Other Big Stories from 2014:

  • World War I. 100 years ago, World War I was in full swing. Remember The Guns of August? Well, that was August 1914 they were talking about. Let’s hope we’re not about to blunder into another conflict. But (and I’m cheating a little here because I read this in 2015), the World Economic Forum named “interstate conflict” as both high probability and high consequence in its global risk report.
  • Ebola. Obviously, Ebola was a very bad thing that happened to a whole lot of people. To those of us lucky enough that we weren’t directly in its path, it is a chance to selfishly reflect whether Ebola or something even worse could be coming down the pike. Let’s hope not.
  • Severe Drought and Water Depletion in the Western U.S.: California has been in the midst of a historic drought, although they got some rain recently. Some are describing this as the new normal. Besides rainfall, glaciers, snowpack, and groundwater all seem to be disappearing in some important food-growing areas.
  • Solar grid parity is here! At least some places, some times…

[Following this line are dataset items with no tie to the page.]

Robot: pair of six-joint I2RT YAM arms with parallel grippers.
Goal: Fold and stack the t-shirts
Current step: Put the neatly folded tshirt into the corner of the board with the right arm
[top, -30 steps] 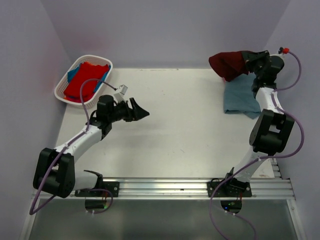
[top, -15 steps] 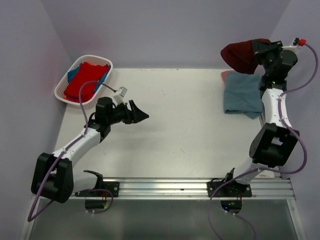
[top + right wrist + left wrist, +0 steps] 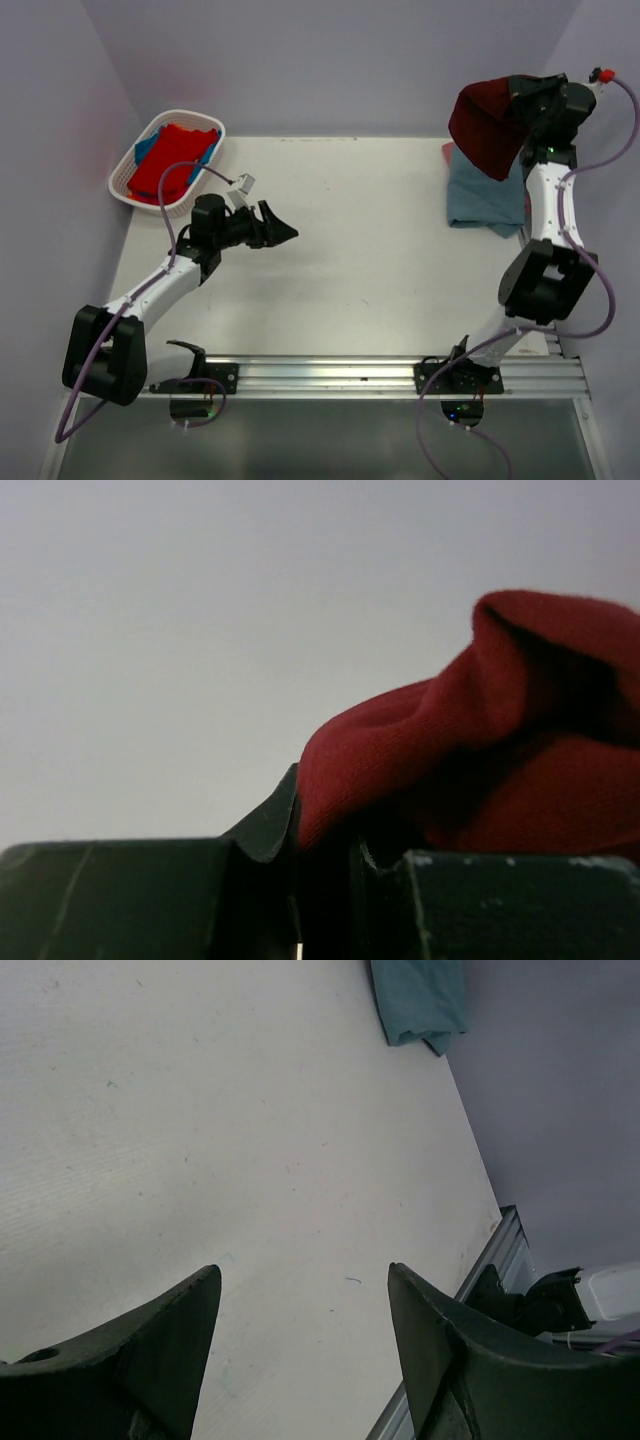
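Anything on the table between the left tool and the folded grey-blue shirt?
No: only bare tabletop between the left tool and grey-blue shirt, per the top view.

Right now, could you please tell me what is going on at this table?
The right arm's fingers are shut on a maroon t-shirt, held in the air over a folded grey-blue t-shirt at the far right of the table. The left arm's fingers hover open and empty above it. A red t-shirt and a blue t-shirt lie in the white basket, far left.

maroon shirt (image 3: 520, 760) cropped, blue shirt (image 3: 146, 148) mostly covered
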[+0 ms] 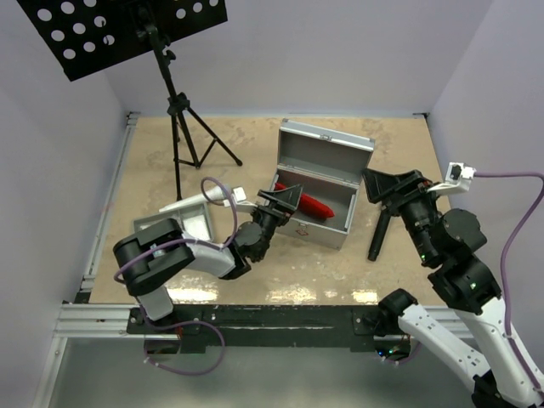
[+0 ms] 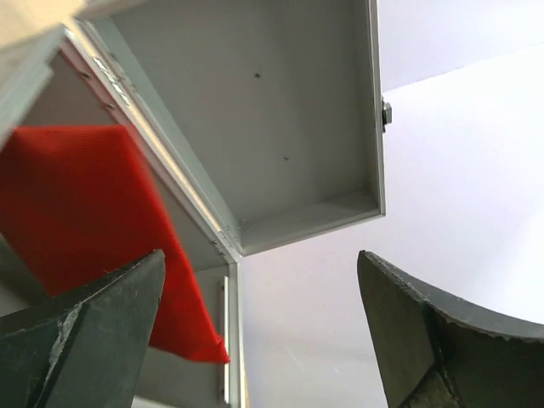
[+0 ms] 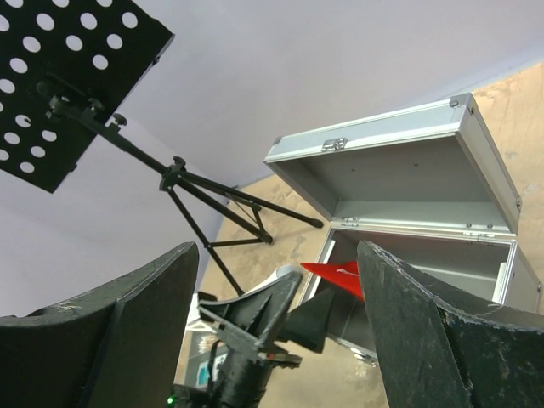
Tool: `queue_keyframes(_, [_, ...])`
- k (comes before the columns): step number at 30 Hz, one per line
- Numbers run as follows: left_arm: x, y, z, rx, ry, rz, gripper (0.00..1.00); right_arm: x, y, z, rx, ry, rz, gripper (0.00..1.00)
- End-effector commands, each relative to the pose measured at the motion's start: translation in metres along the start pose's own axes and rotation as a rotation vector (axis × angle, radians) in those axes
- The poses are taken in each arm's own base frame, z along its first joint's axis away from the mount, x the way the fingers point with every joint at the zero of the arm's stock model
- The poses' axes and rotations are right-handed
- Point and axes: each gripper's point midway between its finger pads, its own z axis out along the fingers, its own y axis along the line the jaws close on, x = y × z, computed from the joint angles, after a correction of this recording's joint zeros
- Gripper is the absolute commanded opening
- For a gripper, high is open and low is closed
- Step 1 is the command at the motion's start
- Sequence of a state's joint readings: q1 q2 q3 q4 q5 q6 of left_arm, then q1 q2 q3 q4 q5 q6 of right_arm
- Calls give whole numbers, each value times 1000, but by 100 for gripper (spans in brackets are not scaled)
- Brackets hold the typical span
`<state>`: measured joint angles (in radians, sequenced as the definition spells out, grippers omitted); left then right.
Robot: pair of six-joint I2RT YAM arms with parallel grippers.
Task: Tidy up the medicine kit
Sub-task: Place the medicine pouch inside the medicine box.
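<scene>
Left gripper (image 1: 282, 201) hangs over the near-left corner of the case (image 1: 327, 161) with its jaws spread wide and nothing between them. In the left wrist view, one finger (image 2: 93, 340) overlaps the near edge of the red pouch (image 1: 314, 206). Whether it touches the fabric cannot be told. The other finger stands out over bare wall and floor beyond the case.

The case sits in the middle of the table (image 1: 255, 140), a little toward the far side. It is open, with its lid upright on the far edge and the grey inside of the lid facing the arms. The pouch lies inside the case at its left end, slanting from far-left to near-right. Part of it is hidden by the left gripper in the top view.

The right gripper (image 1: 378, 208) is just to the right of the case and apart from it. Its jaws are also parted and hold nothing. The right wrist view looks left across the open case, with the red of the pouch showing inside the left wall.

A grey tray (image 1: 194, 223) rests on the table to the left of the case, partly covered by the left arm. Its contents are too small to make out. The black stand (image 1: 181, 119) is at the far left, well apart from the case.
</scene>
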<state>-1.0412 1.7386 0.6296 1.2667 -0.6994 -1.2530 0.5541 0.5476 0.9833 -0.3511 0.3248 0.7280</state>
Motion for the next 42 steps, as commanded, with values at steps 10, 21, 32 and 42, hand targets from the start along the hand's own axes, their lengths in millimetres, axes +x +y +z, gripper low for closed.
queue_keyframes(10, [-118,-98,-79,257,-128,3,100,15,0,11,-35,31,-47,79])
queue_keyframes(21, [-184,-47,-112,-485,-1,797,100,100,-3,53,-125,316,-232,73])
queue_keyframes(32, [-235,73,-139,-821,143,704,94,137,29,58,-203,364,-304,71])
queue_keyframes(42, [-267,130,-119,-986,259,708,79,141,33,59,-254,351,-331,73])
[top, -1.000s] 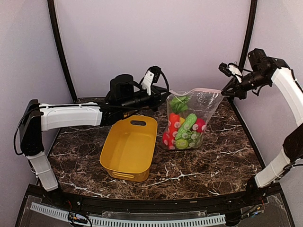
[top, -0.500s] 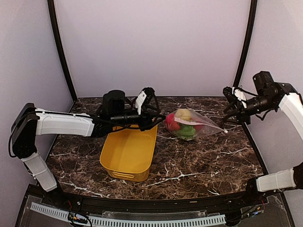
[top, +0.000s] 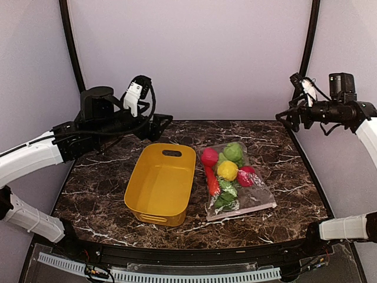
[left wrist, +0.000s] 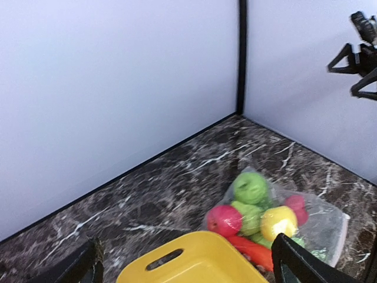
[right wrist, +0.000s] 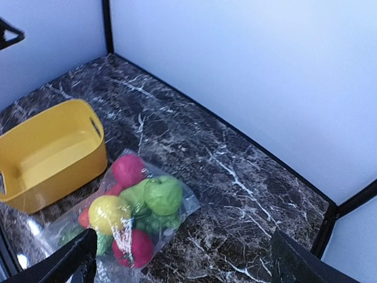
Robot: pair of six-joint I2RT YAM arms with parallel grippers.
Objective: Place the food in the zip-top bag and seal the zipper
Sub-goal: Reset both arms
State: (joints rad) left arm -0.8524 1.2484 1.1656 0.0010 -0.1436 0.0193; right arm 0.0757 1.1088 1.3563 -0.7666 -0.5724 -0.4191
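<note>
The zip-top bag [top: 257,198] lies flat on the marble table to the right of the yellow tub, with the food inside it. Through the plastic I see a yellow lemon [top: 227,170], two red fruits [top: 209,157], a green fruit [top: 234,151], a carrot [top: 212,181] and green pieces [top: 225,198]. I cannot make out the zipper strip. My left gripper [top: 162,121] hangs open above the tub's far end, holding nothing. My right gripper [top: 286,118] is open too, high at the back right, well clear of the bag. The bag [left wrist: 327,221] [right wrist: 188,203] shows in both wrist views, below the spread fingers [left wrist: 297,265] [right wrist: 73,262].
A yellow tub [top: 141,194] [left wrist: 194,262] [right wrist: 47,153] stands left of the bag, nothing showing inside. Black frame posts and pale walls close in the back and sides. Bare marble lies in front of and to the right of the bag.
Both grippers have opened and let go of the bag's top corners. The bag has dropped from hanging upright to lying flat. Both arms have drawn apart and upward.
</note>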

Conclusion. Yes, I think we are on a path to collapse if nothing changes. And I don’t see things changing enough, or fast enough. There are glimmers of hope though. Lest you think I offer only negatives and no solutions, here are two solutions I harp on constantly throughout the blog:

  • Green infrastructure. This is how we fix the hydrologic cycle, close the loop on nutrients, begin to cleanse the atmosphere, protect wild creatures and genetic diversity, and create a society of people with some sense of connection to and stewardship over nature. Don’t act like it’s such a big mystery. It’s known technology. There has been plenty written about trees, design of wildlife corridors and connectivity, for examples. There is simply no excuse for cities to do such a crappy job with these things.
  • Muscle-Powered Transportation. Cars are clearly the root of all evil, the spawn of Mordor, as I pointed out several times (sorry, I just sat through 6+ hours of Hobbit movies). Unless you are perhaps that rare hobbit who can own a car without your morals being completed corrupted by its evil powers. But for the rest of us, I explained several times why getting rid of cars would be good. Here is just one example:

One of the most important things we can do to build a sustainable, resilient society is to design communities where most people can make most of their daily trips under their own power – on foot or by bicycle. It eliminates a huge amount of carbon emissions. It opens up enormous quantities of land to new possibilities other than roads and parking, which right now take up half or more of the land in urban areas. It reduces air pollution and increases physical activity, two things that are taking years off our lives. It eliminates crashes between vehicles, and crashes between vehicles and human bodies, which are serial killers of one million people worldwide every year, especially serial killers of children. It eliminates enormous amounts of dead, wasted time, because commuting is now a physically and mentally beneficial use of time. There is also a subtle effect, I believe, of creating more social interaction and trust and empathy between people just because they come into more contact, and creating a more vibrant, creative and innovative economy that might have a shot at solving our civilization’s more pressing problems.